Researchers at Amazon, on the 11th of August, gave a comprehensive progress report made in the new iteration of the e-commerce giant’s open-source, sequence-to- sequence toolkit for neural machine translation (NMT) known as Sockeye 2. The original Sockeye 2 was introduced by the multinational technology company (Amazon) in July 2017 right after they bought the Pittsburgh, Pennsylvania-based Machine translator vendor, Safaba. Since the acquisition, Amazon has proceeded with localization projects through machine learning offerings. It is important to note that machine learning offerings were once the exclusive territory of language service providers (LSPs), including machine dubbing and quality estimation of translated subtitles.
According to Github, Sockeye 2 provides “out-of-the-box support for quickly training strong Transformer models for research or production.” and this is just one of the numerous scientific publications that have referenced Sockeye in the past three years since it got acquired by Amazon. These references are not limited to publications as the toolkit for neural machine translations has also won submissions to conferences on Machine Translation (WMT) evaluations.
Tech conglomerates such as Intel and NVIDIA have also been commended by the media for their contribution to the improvement of Sockeye 2; contributions which include the performance improvement on Sockeye inference and Transformer implementation, respectively.
Five Amazon research scientists and an external advisor from the University of Edinburgh, Professor Kenneth Heafield, have attributed Sockeye 2’s substantial gains primarily to streamlined Gluon implementation; support for state-of-the-art architectures
and efficient decoding; and improved model training.
Rapid development and experiment are bound to be activated with the simplified Gluon code base.
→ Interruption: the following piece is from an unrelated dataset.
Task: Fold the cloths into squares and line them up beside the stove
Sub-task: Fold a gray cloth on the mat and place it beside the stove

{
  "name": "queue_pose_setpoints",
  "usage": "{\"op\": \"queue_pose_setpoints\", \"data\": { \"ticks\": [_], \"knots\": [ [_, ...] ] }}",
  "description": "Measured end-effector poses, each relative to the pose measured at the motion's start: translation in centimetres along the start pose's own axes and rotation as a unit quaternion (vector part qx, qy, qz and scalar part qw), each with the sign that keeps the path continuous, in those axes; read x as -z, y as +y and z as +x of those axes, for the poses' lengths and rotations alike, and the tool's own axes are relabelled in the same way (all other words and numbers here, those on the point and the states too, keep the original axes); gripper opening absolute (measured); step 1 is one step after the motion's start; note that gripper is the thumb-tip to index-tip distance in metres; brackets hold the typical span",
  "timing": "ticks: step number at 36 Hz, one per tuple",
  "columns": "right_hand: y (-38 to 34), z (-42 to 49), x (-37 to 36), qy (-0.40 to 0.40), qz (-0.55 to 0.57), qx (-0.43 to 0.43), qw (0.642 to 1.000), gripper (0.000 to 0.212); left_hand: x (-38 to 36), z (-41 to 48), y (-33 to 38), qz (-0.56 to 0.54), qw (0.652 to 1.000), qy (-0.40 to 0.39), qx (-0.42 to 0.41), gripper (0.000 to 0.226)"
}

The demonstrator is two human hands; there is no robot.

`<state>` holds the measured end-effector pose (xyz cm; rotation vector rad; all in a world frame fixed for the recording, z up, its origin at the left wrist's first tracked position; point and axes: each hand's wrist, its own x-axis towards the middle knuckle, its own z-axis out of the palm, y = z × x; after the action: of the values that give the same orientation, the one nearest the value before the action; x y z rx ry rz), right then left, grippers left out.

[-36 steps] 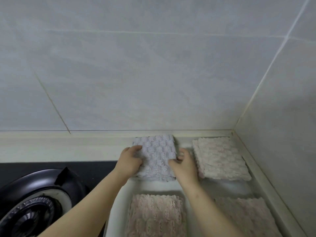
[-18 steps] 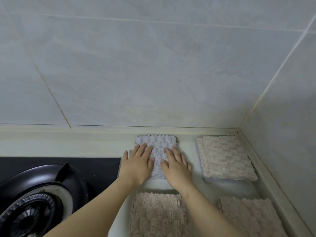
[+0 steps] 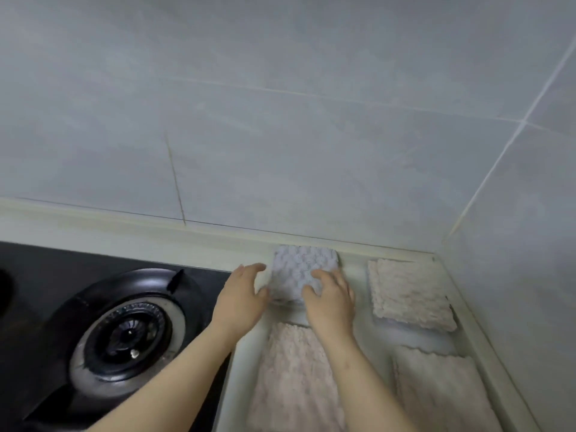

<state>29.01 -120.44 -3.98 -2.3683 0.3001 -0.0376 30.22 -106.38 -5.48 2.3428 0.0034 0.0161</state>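
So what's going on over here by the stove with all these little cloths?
A person is tidying folded cloths on the counter to the right of the stove. Both hands are at the grey cloth by the back wall: the left hand at its left edge, the right hand resting on top. Three pinkish cloths already lie folded in squares around it, one to its right and two nearer the person.

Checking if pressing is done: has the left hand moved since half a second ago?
Yes. The left hand slid left off the grey cloth, toward the stove, and now sits at the cloth's left edge.
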Motion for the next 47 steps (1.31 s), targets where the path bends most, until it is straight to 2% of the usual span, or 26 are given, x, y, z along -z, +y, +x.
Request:
{"op": "queue_pose_setpoints", "data": {
  "ticks": [4, 10, 16, 23, 27, 30, 35, 47],
  "knots": [
    [-2.4, -3.5, -0.5, -0.006, 0.032, 0.05, 0.998, 0.033, 3.5, -4.4, -0.1, -0.042, 0.998, 0.043, 0.031, 0.046],
    [-6.6, -9.1, -3.1, -0.083, 0.071, 0.139, 0.984, 0.027, 8.4, -10.8, -2.9, -0.067, 0.986, 0.118, 0.093, 0.039],
    [-11.6, -15.0, -7.4, -0.161, 0.098, 0.205, 0.96, 0.028, 13.8, -17.8, -7.1, -0.083, 0.96, 0.214, 0.159, 0.033],
    [-18.0, -23.2, -13.7, -0.263, 0.084, 0.292, 0.916, 0.024, 20.9, -26.8, -13.6, -0.097, 0.918, 0.306, 0.234, 0.03],
    [-22.0, -29.0, -17.8, -0.31, 0.097, 0.317, 0.891, 0.017, 25.2, -32.1, -17.6, -0.083, 0.9, 0.349, 0.247, 0.026],
    [-24.8, -33.3, -21.3, -0.341, 0.099, 0.319, 0.879, 0.022, 28.6, -36.1, -21.0, -0.082, 0.884, 0.378, 0.262, 0.026],
    [-28.8, -40.8, -27.1, -0.389, 0.112, 0.316, 0.858, 0.016, 33.9, -42.4, -26.6, -0.085, 0.87, 0.394, 0.282, 0.024],
    [-37.4, -52.5, -37.4, -0.429, 0.088, 0.3, 0.848, 0.022, 44.0, -52.3, -37.3, -0.091, 0.858, 0.393, 0.317, 0.019]
  ]
}}
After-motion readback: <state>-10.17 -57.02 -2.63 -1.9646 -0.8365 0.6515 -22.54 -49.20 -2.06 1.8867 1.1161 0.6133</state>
This means, by adopting Gluon “the latest and preferred API of MXNet,” Sockeye 2, when compared to the original Sockeye, now requires about 25% less Python code with an improved training speed of 14%. Inspired by the success of self-attentional models, the researchers concentrated on Transformer architecture and discovered that “deep encoders with shallow decoders are competitive in BLEU and significantly faster for decoding.”